▸ **Activity**
Would you repeat the listing below verbatim and drop the images?

▸ **Information given**
# # #
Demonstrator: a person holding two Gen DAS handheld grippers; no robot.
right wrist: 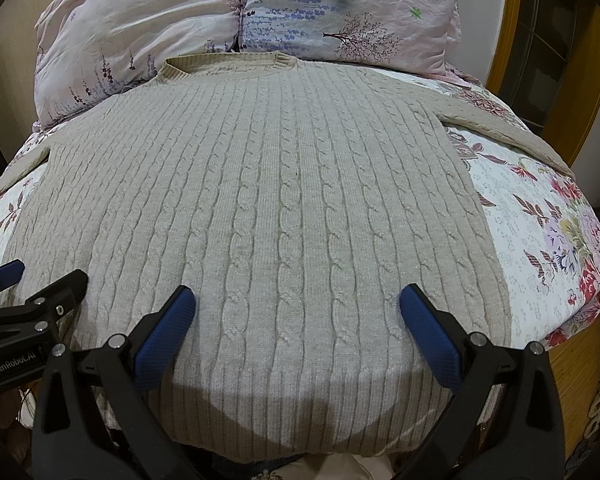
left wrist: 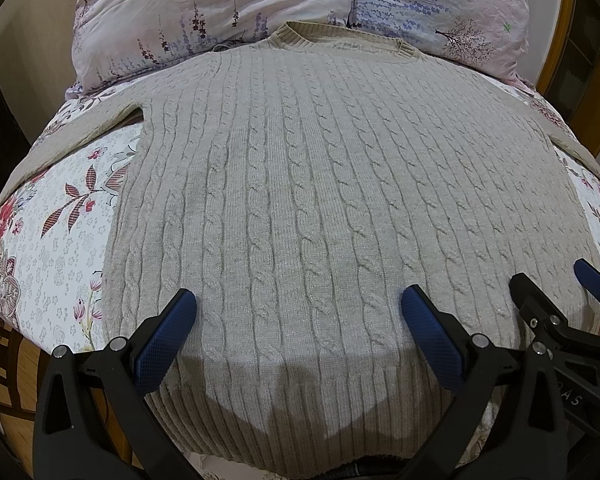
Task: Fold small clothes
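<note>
Lying flat and face up on the floral sheet (left wrist: 60, 240), the sweater (left wrist: 320, 200) fills most of both views: a pale grey-beige cable knit, its ribbed collar (left wrist: 300, 38) at the far end touching the pillows (left wrist: 220, 12), its ribbed hem nearest the cameras. One sleeve (left wrist: 72, 140) runs out sideways toward the left edge of the bed, and the other sleeve (right wrist: 508, 128) runs out toward the right edge; both lie spread on the sheet, apart from the body below the armpits. The left gripper (left wrist: 298, 304) hangs just above the hem, left of the sweater's middle, its jaws spread wide with nothing between them but knit below; its blue pads (left wrist: 164, 336) cast a shadow on the ribbing. The right gripper (right wrist: 298, 304) hangs beside it over the hem's right part, jaws likewise wide apart and empty. Each gripper shows at the edge of the other's view, close alongside. Whether the fingertips touch the fabric cannot be told. Wooden furniture (right wrist: 508, 20) stands beyond the bed on the right.
</note>
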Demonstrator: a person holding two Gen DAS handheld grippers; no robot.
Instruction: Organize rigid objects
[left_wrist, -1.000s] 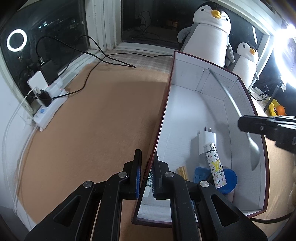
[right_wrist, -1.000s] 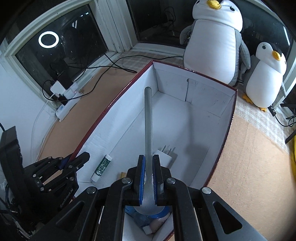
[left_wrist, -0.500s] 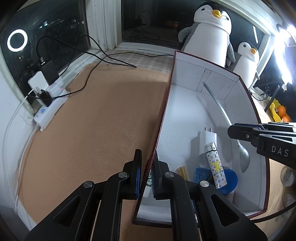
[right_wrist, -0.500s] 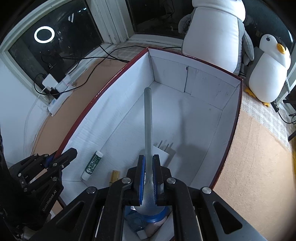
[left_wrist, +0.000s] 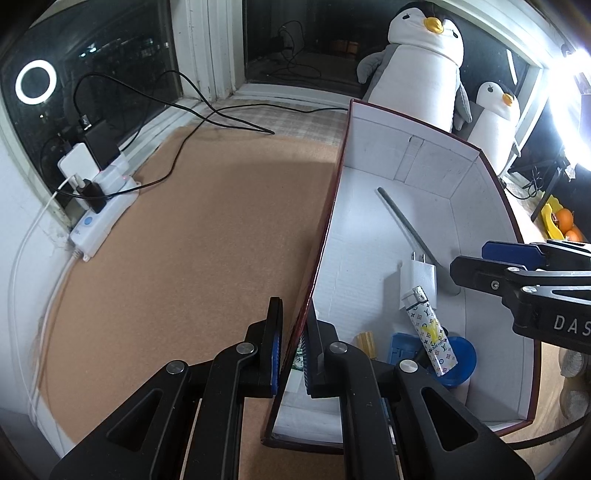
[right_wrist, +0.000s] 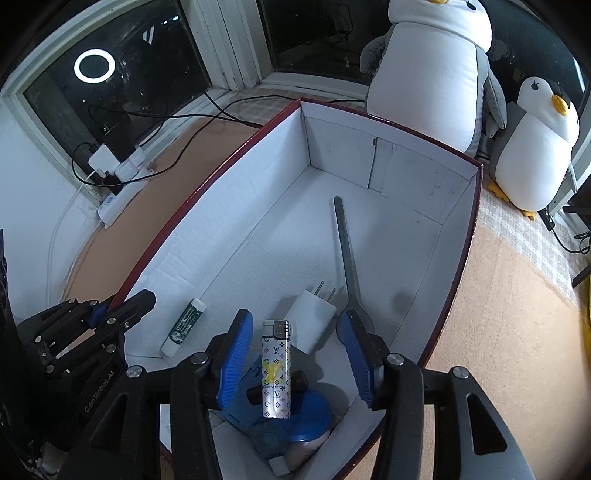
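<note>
Spoon (left_wrist: 410, 225), grey metal, lies flat on the floor of a white cardboard box (left_wrist: 369, 177) with a dark red rim, its handle pointing toward the far wall. In the left wrist view, the left gripper (left_wrist: 293, 345) is clamped tight on the box's near side wall, 1 finger outside and 1 inside. A white charger plug (left_wrist: 419, 282) sits just beside the spoon's bowl end, and a patterned lighter (left_wrist: 430, 332) leans over a blue lid (left_wrist: 461, 360). The right gripper (left_wrist: 476, 264) reaches in from the right above the box. 2 plush penguins (left_wrist: 421, 70) stand behind it, and a power strip (left_wrist: 99, 218) lies by the window.

In the right wrist view, the right gripper (right_wrist: 295, 332) has its blue-padded jaws opening, parted fairly wide, gripping nothing. The spoon (right_wrist: 345, 251) rests on the box floor beyond them, its bowl partly hidden by the right finger. A white tube (right_wrist: 184, 325) lies along the left wall of the box (right_wrist: 236, 206).
</note>
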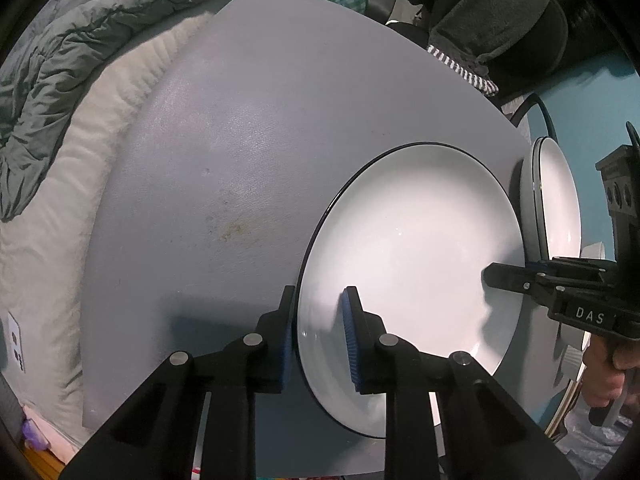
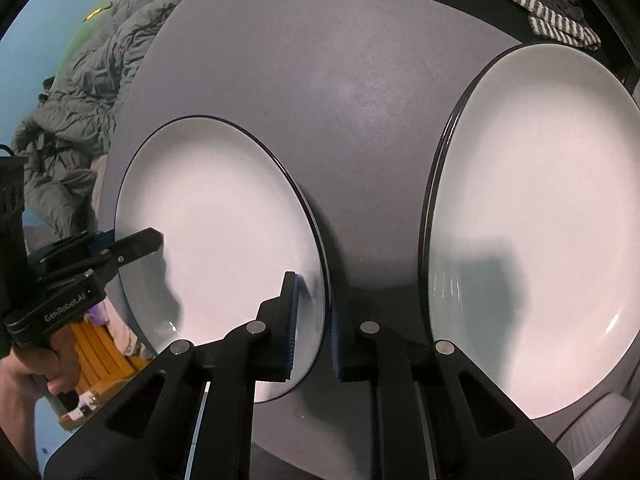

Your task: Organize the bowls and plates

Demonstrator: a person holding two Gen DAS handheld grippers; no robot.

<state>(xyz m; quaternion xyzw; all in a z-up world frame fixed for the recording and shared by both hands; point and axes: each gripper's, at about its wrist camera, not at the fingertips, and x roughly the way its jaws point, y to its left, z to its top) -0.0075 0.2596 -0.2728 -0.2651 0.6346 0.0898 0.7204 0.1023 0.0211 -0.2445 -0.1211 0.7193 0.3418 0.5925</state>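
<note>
Plate: I see a white plate with a dark rim lying flat on the grey table; it fills the lower right of my left wrist view and the lower left of my right wrist view.
Left gripper: my left gripper sits at the bottom centre of its own view, its jaws drawn in over the plate's near-left rim. One blue pad is outside the edge and one is on the white face, so I read it as gripping the rim. The right wrist view shows it coming in from the left edge of the frame, its tip over the plate's left rim.
Right gripper: my right gripper is at the bottom centre of its view, jaws narrowed across the same plate's right rim, one pad on the white face and one beyond the edge. The left wrist view shows it reaching in from the right edge onto that rim.
Second stack: another white dish with a dark rim fills the right half of the right wrist view, apart from the gripped plate. In the left wrist view it is a thin sliver at the right, with two rims showing.
Surroundings: a grey-green quilt is at the upper left of the left wrist view, a striped cloth at the upper right of the right wrist view.
Hands: a hand holds the right gripper's handle at lower right, and another hand holds the left gripper's handle at lower left.
</note>
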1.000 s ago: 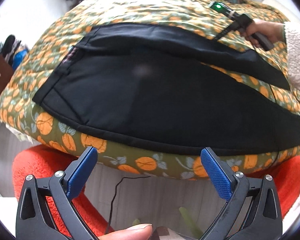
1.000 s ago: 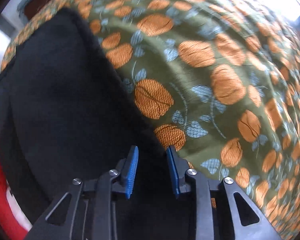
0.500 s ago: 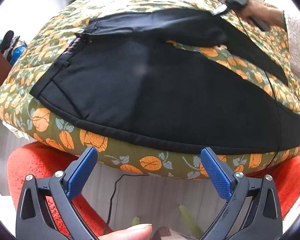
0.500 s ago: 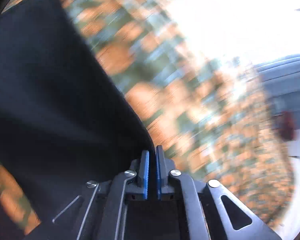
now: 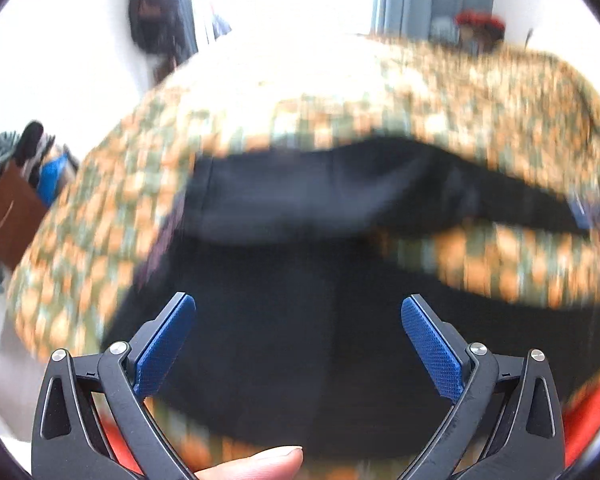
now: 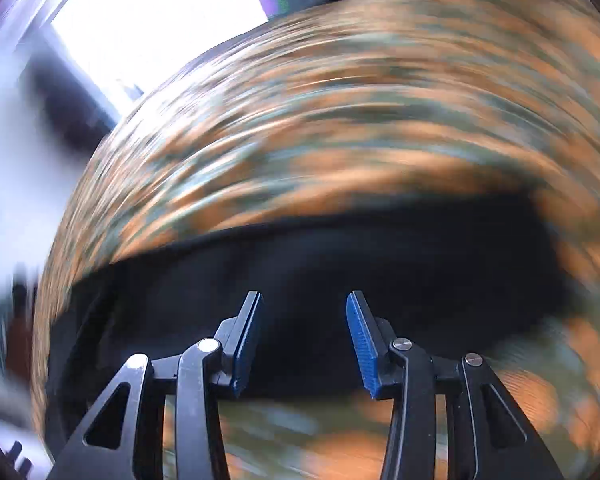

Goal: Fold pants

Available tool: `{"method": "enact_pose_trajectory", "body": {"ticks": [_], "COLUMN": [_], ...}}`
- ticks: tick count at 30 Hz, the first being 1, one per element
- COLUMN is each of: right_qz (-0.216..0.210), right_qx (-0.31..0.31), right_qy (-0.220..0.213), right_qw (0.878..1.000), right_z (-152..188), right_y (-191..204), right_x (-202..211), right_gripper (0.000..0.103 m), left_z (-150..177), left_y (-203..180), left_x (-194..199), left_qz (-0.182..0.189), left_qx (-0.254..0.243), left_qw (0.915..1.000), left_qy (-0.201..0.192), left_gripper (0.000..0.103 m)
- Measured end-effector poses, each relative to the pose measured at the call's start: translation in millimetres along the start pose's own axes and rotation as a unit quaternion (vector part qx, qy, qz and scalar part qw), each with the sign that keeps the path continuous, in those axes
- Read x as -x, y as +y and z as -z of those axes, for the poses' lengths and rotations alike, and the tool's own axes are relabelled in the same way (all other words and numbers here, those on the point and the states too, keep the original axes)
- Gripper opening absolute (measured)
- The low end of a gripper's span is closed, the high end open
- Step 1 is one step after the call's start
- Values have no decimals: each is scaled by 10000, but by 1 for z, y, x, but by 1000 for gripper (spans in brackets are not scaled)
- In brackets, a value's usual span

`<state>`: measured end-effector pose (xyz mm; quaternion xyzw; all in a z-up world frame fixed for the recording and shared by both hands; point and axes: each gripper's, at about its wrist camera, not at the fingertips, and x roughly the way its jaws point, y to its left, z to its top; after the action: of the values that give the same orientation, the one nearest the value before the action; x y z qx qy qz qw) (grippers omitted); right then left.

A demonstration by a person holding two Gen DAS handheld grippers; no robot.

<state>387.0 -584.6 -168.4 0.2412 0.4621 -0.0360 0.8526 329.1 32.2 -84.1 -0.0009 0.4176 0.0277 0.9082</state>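
Both our grippers, left (image 5: 298, 344) and right (image 6: 303, 336), gape empty; the loose black cloth pants (image 5: 300, 320) could slide, undoing the fold.

Daylight glares white from the window (image 5: 284, 8) ahead of both grippers. Both views smear with motion blur, fisheye-curved at their dark edges.

Your landmark is the quilt (image 5: 380, 92) — the pants (image 5: 300, 280) lie on it, one leg folded over toward its far side. Your left gripper (image 5: 298, 320) hangs over the pants at the quilt's near edge, jaws wide apart. Your right gripper (image 6: 303, 330) sits over the pants too, fingers parted, nothing between them — quilt beyond.
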Motion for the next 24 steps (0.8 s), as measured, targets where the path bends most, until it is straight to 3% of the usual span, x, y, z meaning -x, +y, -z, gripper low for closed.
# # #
▸ **Reply to the exercise**
Demonstrator: a person holding two Gen DAS handheld grippers; no robot.
right wrist: 
left wrist: 
Task: Fold small clothes
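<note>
Lying flat and face up on the floral sheet (left wrist: 60, 240), the sweater (left wrist: 320, 200) fills most of both views: a pale grey-beige cable knit, its ribbed collar (left wrist: 300, 38) at the far end touching the pillows (left wrist: 220, 12), its ribbed hem nearest the cameras. One sleeve (left wrist: 72, 140) runs out sideways toward the left edge of the bed, and the other sleeve (right wrist: 508, 128) runs out toward the right edge; both lie spread on the sheet, apart from the body below the armpits. The left gripper (left wrist: 298, 304) hangs just above the hem, left of the sweater's middle, its jaws spread wide with nothing between them but knit below; its blue pads (left wrist: 164, 336) cast a shadow on the ribbing. The right gripper (right wrist: 298, 304) hangs beside it over the hem's right part, jaws likewise wide apart and empty. Each gripper shows at the edge of the other's view, close alongside. Whether the fingertips touch the fabric cannot be told. Wooden furniture (right wrist: 508, 20) stands beyond the bed on the right.
</note>
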Demonstrator: a person holding two Gen DAS handheld grippers; no robot.
Instruction: Organize rigid objects
[left_wrist, -1.000s] 
[right_wrist, -1.000s] 
[left_wrist, -0.500s] 
[right_wrist, -0.500s] 
[left_wrist, +0.000s] 
[right_wrist, +0.000s] 
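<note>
Spoon (left_wrist: 410, 225), grey metal, lies flat on the floor of a white cardboard box (left_wrist: 369, 177) with a dark red rim, its handle pointing toward the far wall. In the left wrist view, the left gripper (left_wrist: 293, 345) is clamped tight on the box's near side wall, 1 finger outside and 1 inside. A white charger plug (left_wrist: 419, 282) sits just beside the spoon's bowl end, and a patterned lighter (left_wrist: 430, 332) leans over a blue lid (left_wrist: 461, 360). The right gripper (left_wrist: 476, 264) reaches in from the right above the box. 2 plush penguins (left_wrist: 421, 70) stand behind it, and a power strip (left_wrist: 99, 218) lies by the window.

In the right wrist view, the right gripper (right_wrist: 295, 332) has its blue-padded jaws opening, parted fairly wide, gripping nothing. The spoon (right_wrist: 345, 251) rests on the box floor beyond them, its bowl partly hidden by the right finger. A white tube (right_wrist: 184, 325) lies along the left wall of the box (right_wrist: 236, 206).
</note>
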
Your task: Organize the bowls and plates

Demonstrator: a person holding two Gen DAS handheld grippers; no robot.

<state>(xyz m; quaternion xyzw; all in a z-up world frame fixed for the recording and shared by both hands; point and axes: each gripper's, at about its wrist camera, not at the fingertips, and x roughly the way its jaws point, y to its left, z to its top) -0.0075 0.2596 -0.2728 -0.2651 0.6346 0.0898 0.7204 0.1023 0.0211 -0.2445 -0.1211 0.7193 0.3418 0.5925</state>
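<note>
Plate: I see a white plate with a dark rim lying flat on the grey table; it fills the lower right of my left wrist view and the lower left of my right wrist view.
Left gripper: my left gripper sits at the bottom centre of its own view, its jaws drawn in over the plate's near-left rim. One blue pad is outside the edge and one is on the white face, so I read it as gripping the rim. The right wrist view shows it coming in from the left edge of the frame, its tip over the plate's left rim.
Right gripper: my right gripper is at the bottom centre of its view, jaws narrowed across the same plate's right rim, one pad on the white face and one beyond the edge. The left wrist view shows it reaching in from the right edge onto that rim.
Second stack: another white dish with a dark rim fills the right half of the right wrist view, apart from the gripped plate. In the left wrist view it is a thin sliver at the right, with two rims showing.
Surroundings: a grey-green quilt is at the upper left of the left wrist view, a striped cloth at the upper right of the right wrist view.
Hands: a hand holds the right gripper's handle at lower right, and another hand holds the left gripper's handle at lower left.
</note>
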1.000 s ago: 
1.000 s ago: 
0.500 s ago: 
0.500 s ago: 
now: 
now: 

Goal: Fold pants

Available tool: `{"method": "enact_pose_trajectory", "body": {"ticks": [_], "COLUMN": [_], ...}}`
- ticks: tick count at 30 Hz, the first being 1, one per element
- COLUMN is each of: right_qz (-0.216..0.210), right_qx (-0.31..0.31), right_qy (-0.220..0.213), right_qw (0.878..1.000), right_z (-152..188), right_y (-191..204), right_x (-202..211), right_gripper (0.000..0.103 m), left_z (-150..177), left_y (-203..180), left_x (-194..199), left_qz (-0.182..0.189), left_qx (-0.254..0.243), left_qw (0.915..1.000), left_qy (-0.201..0.192), left_gripper (0.000..0.103 m)
- Measured end-effector poses, each relative to the pose measured at the call's start: translation in millimetres along the start pose's own axes and rotation as a unit quaternion (vector part qx, qy, qz and scalar part qw), each with the sign that keeps the path continuous, in those axes
- Read x as -x, y as +y and z as -z of those axes, for the poses' lengths and rotations alike, and the tool's own axes are relabelled in the same way (all other words and numbers here, those on the point and the states too, keep the original axes)
- Gripper opening absolute (measured)
- The low end of a gripper's span is closed, the high end open
- Step 1 is one step after the call's start
- Values have no decimals: each is scaled by 10000, but by 1 for z, y, x, but by 1000 for gripper (spans in brackets are not scaled)
- In brackets, a value's usual span

`<state>`: measured end-effector pose (xyz mm; quaternion xyzw; all in a z-up world frame fixed for the recording and shared by both hands; point and axes: each gripper's, at about its wrist camera, not at the fingertips, and x roughly the way its jaws point, y to its left, z to its top; after the action: of the values that give the same orientation, the one nearest the value before the action; x y z qx qy qz qw) (grippers omitted); right then left.

A demonstration by a person holding two Gen DAS handheld grippers; no robot.

<state>387.0 -584.6 -168.4 0.2412 0.4621 -0.0360 0.8526 329.1 32.2 -84.1 -0.0009 0.4176 0.0277 0.9082</state>
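Both our grippers, left (image 5: 298, 344) and right (image 6: 303, 336), gape empty; the loose black cloth pants (image 5: 300, 320) could slide, undoing the fold.

Daylight glares white from the window (image 5: 284, 8) ahead of both grippers. Both views smear with motion blur, fisheye-curved at their dark edges.

Your landmark is the quilt (image 5: 380, 92) — the pants (image 5: 300, 280) lie on it, one leg folded over toward its far side. Your left gripper (image 5: 298, 320) hangs over the pants at the quilt's near edge, jaws wide apart. Your right gripper (image 6: 303, 330) sits over the pants too, fingers parted, nothing between them — quilt beyond.
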Motion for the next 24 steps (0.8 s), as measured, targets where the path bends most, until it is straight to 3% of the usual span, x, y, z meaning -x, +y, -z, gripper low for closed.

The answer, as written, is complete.